EXERCISE PROMPT
Filter this material down to the lines that contain the string "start", and return those lines.

DATA SEGMENT
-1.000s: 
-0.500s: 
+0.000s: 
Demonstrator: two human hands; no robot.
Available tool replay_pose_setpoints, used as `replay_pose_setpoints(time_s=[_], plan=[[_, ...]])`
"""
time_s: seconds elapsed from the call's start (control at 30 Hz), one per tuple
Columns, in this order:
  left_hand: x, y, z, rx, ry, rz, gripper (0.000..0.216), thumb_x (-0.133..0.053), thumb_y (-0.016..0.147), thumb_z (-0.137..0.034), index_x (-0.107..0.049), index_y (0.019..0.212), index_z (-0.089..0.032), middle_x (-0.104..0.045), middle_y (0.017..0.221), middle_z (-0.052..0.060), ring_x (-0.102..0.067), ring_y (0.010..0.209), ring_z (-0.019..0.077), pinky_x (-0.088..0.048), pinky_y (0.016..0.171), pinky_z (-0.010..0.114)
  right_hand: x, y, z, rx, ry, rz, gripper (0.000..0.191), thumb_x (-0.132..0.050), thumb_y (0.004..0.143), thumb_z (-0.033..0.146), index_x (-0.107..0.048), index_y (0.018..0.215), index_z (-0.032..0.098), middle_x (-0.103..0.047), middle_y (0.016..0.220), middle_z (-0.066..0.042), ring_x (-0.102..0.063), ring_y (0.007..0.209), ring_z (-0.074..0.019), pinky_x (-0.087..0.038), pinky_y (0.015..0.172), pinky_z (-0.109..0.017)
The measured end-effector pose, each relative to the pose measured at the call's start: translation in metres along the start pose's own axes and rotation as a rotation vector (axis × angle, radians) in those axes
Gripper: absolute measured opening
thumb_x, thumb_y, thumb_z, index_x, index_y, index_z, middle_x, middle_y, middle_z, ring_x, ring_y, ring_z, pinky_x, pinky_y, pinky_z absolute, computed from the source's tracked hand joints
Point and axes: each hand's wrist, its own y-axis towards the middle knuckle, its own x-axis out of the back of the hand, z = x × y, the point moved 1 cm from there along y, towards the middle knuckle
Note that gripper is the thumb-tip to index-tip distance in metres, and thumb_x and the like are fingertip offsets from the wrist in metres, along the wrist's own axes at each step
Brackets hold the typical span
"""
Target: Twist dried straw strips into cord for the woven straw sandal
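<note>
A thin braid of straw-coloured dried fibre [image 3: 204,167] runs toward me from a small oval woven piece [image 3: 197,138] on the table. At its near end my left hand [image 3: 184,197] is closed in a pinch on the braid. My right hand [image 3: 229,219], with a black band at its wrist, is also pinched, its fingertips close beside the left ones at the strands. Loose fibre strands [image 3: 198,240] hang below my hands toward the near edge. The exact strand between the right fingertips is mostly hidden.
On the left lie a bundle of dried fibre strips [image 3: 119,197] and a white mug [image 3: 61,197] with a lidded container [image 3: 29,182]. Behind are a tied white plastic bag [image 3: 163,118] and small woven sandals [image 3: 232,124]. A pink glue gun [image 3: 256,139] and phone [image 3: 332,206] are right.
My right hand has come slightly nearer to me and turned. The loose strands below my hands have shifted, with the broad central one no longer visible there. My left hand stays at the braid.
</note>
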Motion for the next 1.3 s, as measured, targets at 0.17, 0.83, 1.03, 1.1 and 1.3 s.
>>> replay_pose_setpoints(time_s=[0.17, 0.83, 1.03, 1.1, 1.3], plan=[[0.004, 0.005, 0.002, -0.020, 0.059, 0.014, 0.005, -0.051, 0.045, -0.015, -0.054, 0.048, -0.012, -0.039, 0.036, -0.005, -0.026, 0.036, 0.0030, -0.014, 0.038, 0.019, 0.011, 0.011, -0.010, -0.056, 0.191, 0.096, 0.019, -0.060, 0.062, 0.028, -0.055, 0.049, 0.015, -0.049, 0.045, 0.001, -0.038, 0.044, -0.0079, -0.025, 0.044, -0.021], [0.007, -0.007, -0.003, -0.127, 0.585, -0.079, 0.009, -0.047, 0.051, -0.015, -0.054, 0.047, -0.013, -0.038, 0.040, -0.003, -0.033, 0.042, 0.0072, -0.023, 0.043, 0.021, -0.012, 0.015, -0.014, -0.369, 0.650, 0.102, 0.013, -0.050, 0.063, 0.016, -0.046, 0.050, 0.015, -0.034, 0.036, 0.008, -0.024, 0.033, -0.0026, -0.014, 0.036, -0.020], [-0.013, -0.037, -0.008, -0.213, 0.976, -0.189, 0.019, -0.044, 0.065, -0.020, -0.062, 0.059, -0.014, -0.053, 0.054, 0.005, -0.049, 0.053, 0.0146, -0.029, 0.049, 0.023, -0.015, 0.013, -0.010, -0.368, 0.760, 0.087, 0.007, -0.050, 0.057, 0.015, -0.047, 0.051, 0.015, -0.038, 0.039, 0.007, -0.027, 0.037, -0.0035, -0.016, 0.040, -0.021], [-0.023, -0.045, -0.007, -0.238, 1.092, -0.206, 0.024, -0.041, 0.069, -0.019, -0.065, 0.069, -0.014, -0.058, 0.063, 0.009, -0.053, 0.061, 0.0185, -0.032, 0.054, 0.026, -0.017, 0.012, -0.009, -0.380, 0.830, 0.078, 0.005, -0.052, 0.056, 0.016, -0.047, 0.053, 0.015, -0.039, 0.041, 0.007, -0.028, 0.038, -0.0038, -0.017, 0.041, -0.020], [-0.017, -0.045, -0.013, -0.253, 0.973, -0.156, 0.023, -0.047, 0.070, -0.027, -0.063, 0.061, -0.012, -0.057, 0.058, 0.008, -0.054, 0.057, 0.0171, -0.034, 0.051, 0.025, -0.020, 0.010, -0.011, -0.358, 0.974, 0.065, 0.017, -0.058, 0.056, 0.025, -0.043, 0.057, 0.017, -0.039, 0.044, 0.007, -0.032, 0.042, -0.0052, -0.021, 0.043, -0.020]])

TASK ANSWER
time_s: seconds elapsed from the call's start (control at 30 Hz), one per tuple
The measured end-effector pose, each relative to the pose measured at the call's start: translation in metres along the start pose's own axes and rotation as a rotation vector (axis × angle, radians) in those axes

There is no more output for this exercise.